Фонарь бросает желтоватый свет на группу сидящих. За ними – стена из трупов. Свои и турки положены один на другого, присыпаны грязью. Мелькнёт край белого лица с закрытыми глазами, синяя куртка турецкого аскера и на нём чёрный, коротко стриженный затылок и мундир с малиновыми стрелковыми погонами. Всё залеплено красноватою глиною, чёрною землёю. Сладко и тошно пахнет свежей кровью.
И голоса. Такие будничные, такие «не к месту»:
– А я тебе говорю, что баранина. Скус у ей другой. И я видал, как вчера артельщики баранов пригнали.
- Скусная. Разварена только очень.
Чавкают рты. Икают, тяжко вздыхая. Подле с бруствера из трупов что-то капает. Вода ли дождевая, кровь ли, кто разберёт?
Плечистый офицер, с русой, больше по скулам, чем по щекам, бородой и мягкими усами, в мокром длинном кителе и шинели внакидку, в измазанном, точно изжёванном белом кепи, при сабле, подходит к Порфирию.
– Майор Горталов, – представляется он. – Вы что же тут ищете?
– Вот сына, ваше высокоблагородие, они ищут – сын у них тут убитый, – за Порфирия отвечает унтер-офицер.
– Сына? Всех убитых здесь сносили сюда, на бруствер. Он какого полка?
– Волынского, прикомандирован был к девятому стрелковому батальону.

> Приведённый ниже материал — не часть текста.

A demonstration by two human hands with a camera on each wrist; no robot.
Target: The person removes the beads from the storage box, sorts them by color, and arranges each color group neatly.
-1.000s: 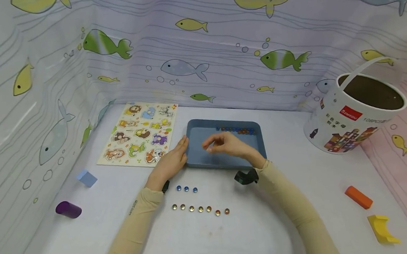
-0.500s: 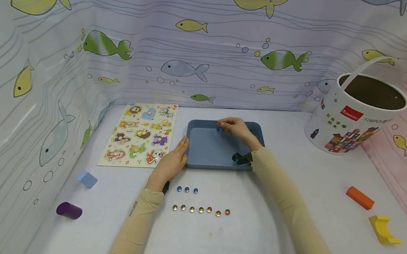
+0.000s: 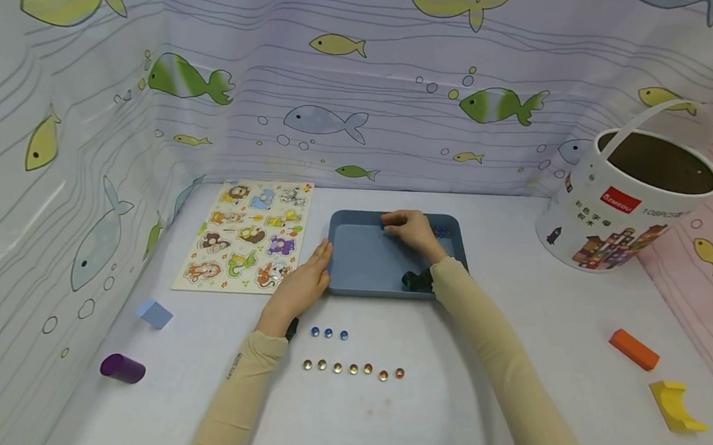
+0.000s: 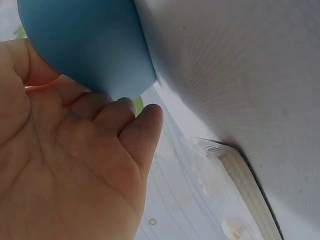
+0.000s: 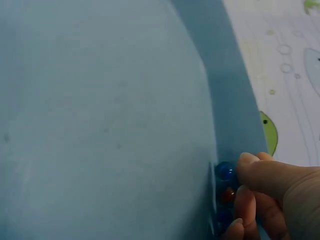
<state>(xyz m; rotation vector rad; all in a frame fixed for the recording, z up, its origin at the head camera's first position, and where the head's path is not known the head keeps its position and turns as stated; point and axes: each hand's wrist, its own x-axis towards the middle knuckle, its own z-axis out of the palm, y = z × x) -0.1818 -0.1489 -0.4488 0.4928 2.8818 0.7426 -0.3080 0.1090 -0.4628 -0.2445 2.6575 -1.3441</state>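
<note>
Blue tray (image 3: pixel 360 264) steadied by flat left hand (image 3: pixel 301 283); right hand (image 3: pixel 410 229) pinches a blue bead (image 5: pixel 224 171) beside puzzle board (image 3: pixel 244 235).

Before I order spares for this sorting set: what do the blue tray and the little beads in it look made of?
The blue tray looks like matte moulded plastic: even colour, rounded corners, smooth wall. The beads at the right hand look like glass or clear acrylic: glossy, translucent blue and red with bright highlights. I cannot tell which.

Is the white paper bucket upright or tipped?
Tipped. The white paper bucket leans against the wall; its open mouth faces the camera and shows a brown, seemingly empty inside, handle raised.
</note>
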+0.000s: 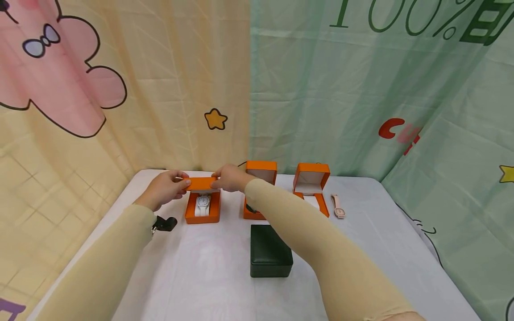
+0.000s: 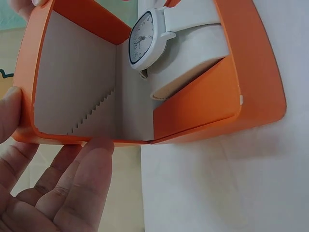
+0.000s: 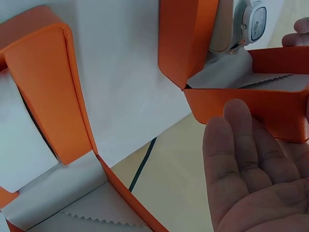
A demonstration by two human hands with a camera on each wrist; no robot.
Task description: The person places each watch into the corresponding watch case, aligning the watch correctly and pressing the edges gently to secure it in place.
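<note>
Both hands (image 1: 166,187) (image 1: 230,177) hold orange box lid (image 1: 202,183) — unlabelled.

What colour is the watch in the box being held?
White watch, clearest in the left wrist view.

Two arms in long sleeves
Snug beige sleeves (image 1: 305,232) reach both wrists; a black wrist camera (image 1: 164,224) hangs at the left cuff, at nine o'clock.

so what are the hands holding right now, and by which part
Both hands hold the hinged lid of the orange box with the white watch: the left hand grips its left end and the right hand its right end, fingers on the rim.
</note>
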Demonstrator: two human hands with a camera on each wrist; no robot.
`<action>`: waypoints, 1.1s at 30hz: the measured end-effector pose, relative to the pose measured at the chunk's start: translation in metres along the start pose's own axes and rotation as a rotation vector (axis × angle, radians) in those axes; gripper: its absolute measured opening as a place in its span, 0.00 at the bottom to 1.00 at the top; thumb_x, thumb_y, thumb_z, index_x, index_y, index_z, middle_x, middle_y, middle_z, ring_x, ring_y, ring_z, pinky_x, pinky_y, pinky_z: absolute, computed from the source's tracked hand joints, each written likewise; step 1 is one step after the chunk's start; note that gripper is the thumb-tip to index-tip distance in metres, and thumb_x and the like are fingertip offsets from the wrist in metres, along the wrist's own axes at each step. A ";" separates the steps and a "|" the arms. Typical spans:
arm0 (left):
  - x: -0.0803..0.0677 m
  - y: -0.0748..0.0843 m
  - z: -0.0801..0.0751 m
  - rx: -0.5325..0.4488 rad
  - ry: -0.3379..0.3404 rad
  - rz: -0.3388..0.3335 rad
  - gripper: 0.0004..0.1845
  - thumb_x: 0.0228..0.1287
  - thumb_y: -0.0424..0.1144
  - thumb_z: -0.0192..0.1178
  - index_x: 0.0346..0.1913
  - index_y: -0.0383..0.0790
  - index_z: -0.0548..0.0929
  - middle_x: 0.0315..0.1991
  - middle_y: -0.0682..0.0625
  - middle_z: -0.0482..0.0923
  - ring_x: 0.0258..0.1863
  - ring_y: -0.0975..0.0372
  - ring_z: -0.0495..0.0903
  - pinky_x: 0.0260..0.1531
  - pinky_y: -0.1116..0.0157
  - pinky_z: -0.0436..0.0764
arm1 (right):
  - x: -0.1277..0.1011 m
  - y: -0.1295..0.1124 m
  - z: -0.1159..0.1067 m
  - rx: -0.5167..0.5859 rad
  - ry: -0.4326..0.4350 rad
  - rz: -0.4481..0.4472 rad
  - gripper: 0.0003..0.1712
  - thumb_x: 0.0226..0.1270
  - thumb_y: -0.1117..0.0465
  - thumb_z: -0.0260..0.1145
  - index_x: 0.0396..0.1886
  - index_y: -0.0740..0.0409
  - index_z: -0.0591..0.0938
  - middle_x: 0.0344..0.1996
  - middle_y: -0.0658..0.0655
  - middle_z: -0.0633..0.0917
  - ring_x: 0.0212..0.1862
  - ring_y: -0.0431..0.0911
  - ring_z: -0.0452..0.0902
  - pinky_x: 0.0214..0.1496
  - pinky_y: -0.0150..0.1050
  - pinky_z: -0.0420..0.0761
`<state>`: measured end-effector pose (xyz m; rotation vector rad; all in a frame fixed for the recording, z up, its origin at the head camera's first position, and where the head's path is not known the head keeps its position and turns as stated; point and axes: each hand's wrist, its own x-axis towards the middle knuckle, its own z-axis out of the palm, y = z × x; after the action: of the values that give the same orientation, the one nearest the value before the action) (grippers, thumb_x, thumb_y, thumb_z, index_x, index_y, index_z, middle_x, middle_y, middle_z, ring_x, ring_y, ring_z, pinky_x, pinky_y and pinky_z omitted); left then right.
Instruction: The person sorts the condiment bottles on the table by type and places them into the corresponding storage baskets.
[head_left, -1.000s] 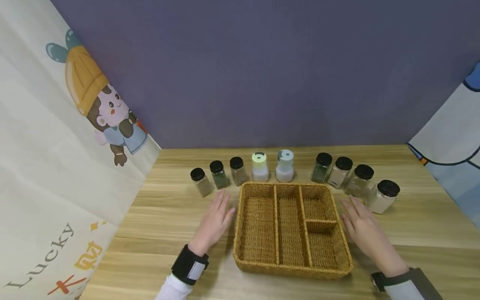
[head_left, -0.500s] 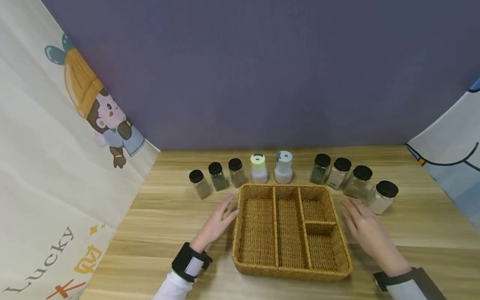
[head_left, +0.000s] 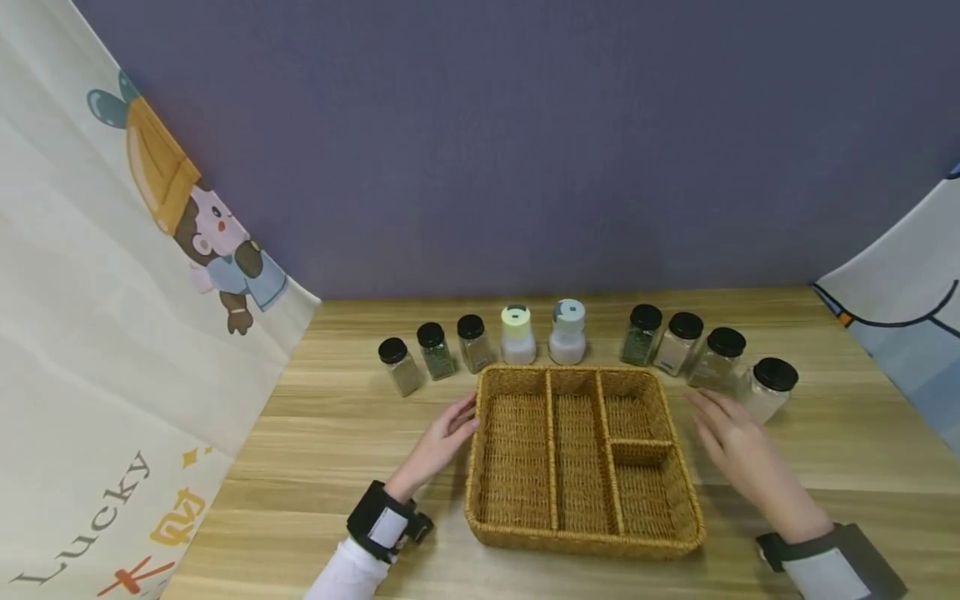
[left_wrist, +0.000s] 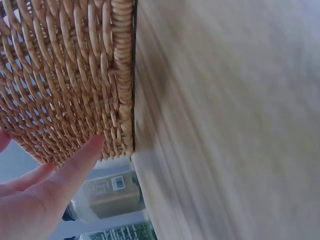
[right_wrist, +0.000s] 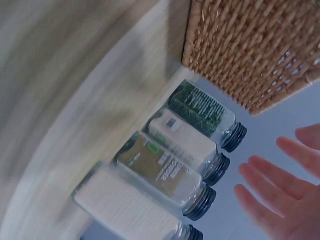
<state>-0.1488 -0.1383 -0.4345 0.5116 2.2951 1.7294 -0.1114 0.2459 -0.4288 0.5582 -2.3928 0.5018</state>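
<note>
A woven wicker basket (head_left: 585,543) with divided compartments sits in the middle of the table in the head view. At its left wall, my left hand (head_left: 442,444) rests its fingertips near the back corner; in the left wrist view one finger (left_wrist: 80,162) lies along the weave (left_wrist: 65,95). My right hand (head_left: 738,437) hovers beside the right wall with loosely extended fingers and nothing in them. Just behind it stands a black-lidded jar (head_left: 767,390) of pale powder. The right wrist view shows the right hand (right_wrist: 285,200) spread apart from the basket (right_wrist: 250,45).
Three black-lidded spice jars (head_left: 438,354) stand back left. Two white-bodied shakers (head_left: 518,340), one with a yellow-green top, are behind the basket. Several more spice jars (head_left: 677,348) line the back right. A dark blue panel (head_left: 555,150) closes off the table's rear edge.
My left hand has moved right, from beside the basket to its left wall. The right hand has lifted and tilted slightly, staying near the right wall. Basket and jars stay put.
</note>
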 end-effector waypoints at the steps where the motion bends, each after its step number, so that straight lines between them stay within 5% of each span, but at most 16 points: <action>1: 0.001 -0.004 0.000 0.002 0.000 -0.001 0.28 0.65 0.34 0.48 0.64 0.27 0.54 0.64 0.33 0.53 0.59 0.45 0.61 0.56 0.57 0.66 | 0.001 0.001 -0.001 -0.003 0.011 -0.012 0.17 0.65 0.61 0.53 0.44 0.72 0.76 0.40 0.71 0.76 0.40 0.63 0.73 0.38 0.56 0.74; 6: 0.004 -0.016 0.000 -0.039 0.006 -0.023 0.29 0.65 0.36 0.48 0.65 0.30 0.53 0.63 0.32 0.54 0.58 0.44 0.63 0.53 0.58 0.71 | 0.009 0.010 -0.009 -0.021 0.048 -0.026 0.31 0.70 0.47 0.40 0.41 0.72 0.77 0.37 0.70 0.77 0.37 0.63 0.74 0.33 0.55 0.75; 12: 0.005 -0.015 0.001 -0.116 0.005 -0.074 0.31 0.64 0.39 0.50 0.66 0.32 0.53 0.63 0.31 0.54 0.57 0.43 0.63 0.49 0.58 0.75 | 0.016 0.022 -0.020 -0.058 0.044 -0.004 0.37 0.68 0.43 0.35 0.40 0.70 0.78 0.37 0.69 0.78 0.37 0.62 0.73 0.31 0.54 0.75; 17: 0.000 -0.001 0.001 -0.133 -0.002 -0.091 0.30 0.64 0.36 0.49 0.65 0.30 0.53 0.62 0.30 0.54 0.56 0.42 0.64 0.47 0.56 0.75 | 0.021 0.035 -0.030 -0.096 0.034 -0.010 0.16 0.65 0.60 0.55 0.40 0.71 0.77 0.37 0.69 0.77 0.34 0.61 0.73 0.25 0.52 0.76; 20: -0.003 0.010 0.001 -0.123 -0.004 -0.100 0.28 0.64 0.33 0.48 0.64 0.28 0.53 0.61 0.28 0.54 0.55 0.40 0.64 0.47 0.53 0.75 | 0.022 0.043 -0.036 -0.108 0.011 0.001 0.13 0.62 0.64 0.57 0.40 0.71 0.77 0.37 0.70 0.76 0.30 0.60 0.74 0.20 0.50 0.74; 24: -0.001 0.002 0.000 -0.143 0.001 -0.103 0.29 0.64 0.34 0.49 0.65 0.29 0.54 0.61 0.29 0.55 0.55 0.41 0.65 0.46 0.54 0.76 | 0.024 0.053 -0.041 -0.119 -0.014 0.026 0.14 0.62 0.64 0.57 0.41 0.71 0.77 0.38 0.71 0.76 0.29 0.62 0.74 0.21 0.51 0.74; 27: 0.002 -0.009 0.000 -0.169 0.007 -0.109 0.30 0.63 0.36 0.50 0.65 0.31 0.54 0.62 0.30 0.55 0.55 0.42 0.65 0.45 0.55 0.76 | 0.024 0.060 -0.044 -0.119 -0.058 0.085 0.16 0.51 0.73 0.63 0.42 0.73 0.76 0.39 0.73 0.75 0.35 0.65 0.72 0.28 0.56 0.74; 33: 0.005 -0.017 0.000 -0.176 0.010 -0.111 0.31 0.63 0.38 0.52 0.65 0.33 0.55 0.62 0.32 0.56 0.55 0.44 0.66 0.45 0.56 0.77 | 0.018 0.083 -0.042 -0.101 -0.134 0.168 0.20 0.54 0.66 0.64 0.45 0.73 0.74 0.43 0.73 0.73 0.40 0.67 0.69 0.34 0.59 0.71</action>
<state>-0.1555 -0.1409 -0.4506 0.3362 2.1086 1.8593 -0.1450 0.3305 -0.4039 0.3577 -2.5905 0.4242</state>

Один из чавкавших около бруствера солдат приподнялся и сказал:
– Это, ваше высокоблагородие, вот тут, должно, положили. Офицера с золотым погоном. Поручика. Вот полевее будет, под самым низом.
Жёлтое пятно неяркого света от фонаря падает на такой знакомый золотой погон. Алая дорожка, две звёздочки, вышитые канителью [198], третья сверху – металлическая набивная, и цифра «14».
– Не этот ли?
Унтер-офицер бесцеремонно колупает землю рукою, отрывая лежащий труп. Показался тёмно-зелёный, щёгольской, у Доронина в Петербурге сшитый мундир, изорванный, залитый чем-то чёрным, измазанный глиною. Чуть блеснул скромный армейский галун воротника. Дальше – невозможно смотреть. Вместо милого, славного лица, всегда бодро улыбающегося, со стальными большими глазами, неотразимо милыми, – тёмная дыра, какое-то кровавое месиво костей, почерневшей от крови кожи, ещё чего-то беловатого, жуткого своей белизной. И во всём этом копошатся большие и чёрные мухи. Спутанные, грязные, в крови, волосы свисают вниз.